===== Data shown =====

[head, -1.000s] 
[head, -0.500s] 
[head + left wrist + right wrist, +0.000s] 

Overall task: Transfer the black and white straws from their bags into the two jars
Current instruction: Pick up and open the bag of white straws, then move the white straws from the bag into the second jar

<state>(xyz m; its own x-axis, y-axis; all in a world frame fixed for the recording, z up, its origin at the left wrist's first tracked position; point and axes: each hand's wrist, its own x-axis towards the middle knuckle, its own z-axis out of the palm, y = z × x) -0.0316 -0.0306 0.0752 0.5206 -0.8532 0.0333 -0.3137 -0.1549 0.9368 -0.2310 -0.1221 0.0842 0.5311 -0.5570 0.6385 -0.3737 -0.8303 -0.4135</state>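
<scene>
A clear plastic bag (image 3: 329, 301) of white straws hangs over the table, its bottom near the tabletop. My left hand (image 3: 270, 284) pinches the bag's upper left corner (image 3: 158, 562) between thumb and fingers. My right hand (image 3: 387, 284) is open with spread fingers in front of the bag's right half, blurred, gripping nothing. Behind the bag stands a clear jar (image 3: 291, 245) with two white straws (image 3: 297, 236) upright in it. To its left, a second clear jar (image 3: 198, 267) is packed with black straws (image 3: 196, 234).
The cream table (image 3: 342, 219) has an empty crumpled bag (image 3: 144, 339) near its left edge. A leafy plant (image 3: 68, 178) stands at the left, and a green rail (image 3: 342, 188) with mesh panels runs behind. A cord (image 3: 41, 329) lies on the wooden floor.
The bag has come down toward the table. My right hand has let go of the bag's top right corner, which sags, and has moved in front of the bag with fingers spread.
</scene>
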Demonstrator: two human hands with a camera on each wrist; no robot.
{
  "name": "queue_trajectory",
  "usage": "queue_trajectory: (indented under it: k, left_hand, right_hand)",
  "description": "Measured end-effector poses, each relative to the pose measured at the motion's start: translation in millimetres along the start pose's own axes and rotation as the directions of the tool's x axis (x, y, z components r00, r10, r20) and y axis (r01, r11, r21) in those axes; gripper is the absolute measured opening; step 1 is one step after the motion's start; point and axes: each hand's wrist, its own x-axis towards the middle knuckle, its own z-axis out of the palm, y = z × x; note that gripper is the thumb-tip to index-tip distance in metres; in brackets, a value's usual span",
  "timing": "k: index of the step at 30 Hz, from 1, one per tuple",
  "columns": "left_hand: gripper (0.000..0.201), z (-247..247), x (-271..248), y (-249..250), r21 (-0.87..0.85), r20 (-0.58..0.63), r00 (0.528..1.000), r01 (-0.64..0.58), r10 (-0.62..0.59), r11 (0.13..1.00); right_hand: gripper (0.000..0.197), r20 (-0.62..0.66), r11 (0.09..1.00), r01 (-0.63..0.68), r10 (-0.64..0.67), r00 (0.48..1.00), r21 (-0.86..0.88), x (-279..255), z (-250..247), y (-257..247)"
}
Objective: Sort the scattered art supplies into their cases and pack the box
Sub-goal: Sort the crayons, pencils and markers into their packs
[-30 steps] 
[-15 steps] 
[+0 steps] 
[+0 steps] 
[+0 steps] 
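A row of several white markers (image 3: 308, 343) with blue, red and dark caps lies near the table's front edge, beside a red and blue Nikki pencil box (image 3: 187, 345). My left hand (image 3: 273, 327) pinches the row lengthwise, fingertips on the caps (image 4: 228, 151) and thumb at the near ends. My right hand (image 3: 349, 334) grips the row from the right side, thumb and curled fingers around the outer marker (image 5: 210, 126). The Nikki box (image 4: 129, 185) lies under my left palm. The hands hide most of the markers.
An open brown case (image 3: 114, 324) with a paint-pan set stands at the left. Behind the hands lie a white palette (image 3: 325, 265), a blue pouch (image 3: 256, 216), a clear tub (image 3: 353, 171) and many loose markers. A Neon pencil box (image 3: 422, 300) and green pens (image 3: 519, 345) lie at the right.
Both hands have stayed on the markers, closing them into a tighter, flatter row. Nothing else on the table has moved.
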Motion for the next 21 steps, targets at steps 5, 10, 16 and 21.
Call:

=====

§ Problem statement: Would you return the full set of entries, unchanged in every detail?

§ Final answer:
[head, -1.000s] 
[head, -0.500s] 
[head + left wrist + right wrist, +0.000s] 

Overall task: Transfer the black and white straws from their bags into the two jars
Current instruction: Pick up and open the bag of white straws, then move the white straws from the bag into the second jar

<state>(xyz m; its own x-axis, y-axis; all in a world frame fixed for the recording, z up, its origin at the left wrist's first tracked position; point and axes: each hand's wrist, its own x-axis towards the middle knuckle, its own z-axis out of the palm, y = z × x) -0.0316 -0.0306 0.0752 0.5206 -0.8532 0.0333 -0.3137 -0.1549 0.9368 -0.2310 -0.1221 0.0842 0.5311 -0.5570 0.6385 -0.3737 -0.8303 -0.4135</state>
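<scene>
A clear plastic bag (image 3: 329, 301) of white straws hangs over the table, its bottom near the tabletop. My left hand (image 3: 270, 284) pinches the bag's upper left corner (image 3: 158, 562) between thumb and fingers. My right hand (image 3: 387, 284) is open with spread fingers in front of the bag's right half, blurred, gripping nothing. Behind the bag stands a clear jar (image 3: 291, 245) with two white straws (image 3: 297, 236) upright in it. To its left, a second clear jar (image 3: 198, 267) is packed with black straws (image 3: 196, 234).
The cream table (image 3: 342, 219) has an empty crumpled bag (image 3: 144, 339) near its left edge. A leafy plant (image 3: 68, 178) stands at the left, and a green rail (image 3: 342, 188) with mesh panels runs behind. A cord (image 3: 41, 329) lies on the wooden floor.
The bag has come down toward the table. My right hand has let go of the bag's top right corner, which sags, and has moved in front of the bag with fingers spread.
</scene>
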Demonstrator: two human hands with a camera on each wrist; no robot.
{
  "name": "queue_trajectory",
  "usage": "queue_trajectory: (indented under it: k, left_hand, right_hand)",
  "description": "Measured end-effector poses, each relative to the pose measured at the motion's start: translation in millimetres along the start pose's own axes and rotation as the directions of the tool's x axis (x, y, z components r00, r10, r20) and y axis (r01, r11, r21) in those axes; gripper is the absolute measured opening; step 1 is one step after the motion's start; point and axes: each hand's wrist, its own x-axis towards the middle knuckle, its own z-axis out of the palm, y = z × x; note that gripper is the thumb-tip to index-tip distance in metres; in brackets, a value's usual span",
  "timing": "k: index of the step at 30 Hz, from 1, one per tuple",
  "columns": "left_hand: gripper (0.000..0.201), z (-247..247), x (-271..248), y (-249..250), r21 (-0.87..0.85), r20 (-0.58..0.63), r00 (0.528..1.000), r01 (-0.64..0.58), r10 (-0.62..0.59), r11 (0.13..1.00); right_hand: gripper (0.000..0.197), r20 (-0.62..0.66), r11 (0.09..1.00), r01 (-0.63..0.68), r10 (-0.64..0.67), r00 (0.48..1.00), r21 (-0.86..0.88), x (-279..255), z (-250..247), y (-257..247)"
}
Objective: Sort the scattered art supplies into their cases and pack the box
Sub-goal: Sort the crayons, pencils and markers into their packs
[-30 steps] 
[-15 steps] 
[+0 steps] 
[+0 steps] 
[+0 steps] 
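A row of several white markers (image 3: 308, 343) with blue, red and dark caps lies near the table's front edge, beside a red and blue Nikki pencil box (image 3: 187, 345). My left hand (image 3: 273, 327) pinches the row lengthwise, fingertips on the caps (image 4: 228, 151) and thumb at the near ends. My right hand (image 3: 349, 334) grips the row from the right side, thumb and curled fingers around the outer marker (image 5: 210, 126). The Nikki box (image 4: 129, 185) lies under my left palm. The hands hide most of the markers.
An open brown case (image 3: 114, 324) with a paint-pan set stands at the left. Behind the hands lie a white palette (image 3: 325, 265), a blue pouch (image 3: 256, 216), a clear tub (image 3: 353, 171) and many loose markers. A Neon pencil box (image 3: 422, 300) and green pens (image 3: 519, 345) lie at the right.
Both hands have stayed on the markers, closing them into a tighter, flatter row. Nothing else on the table has moved.
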Motion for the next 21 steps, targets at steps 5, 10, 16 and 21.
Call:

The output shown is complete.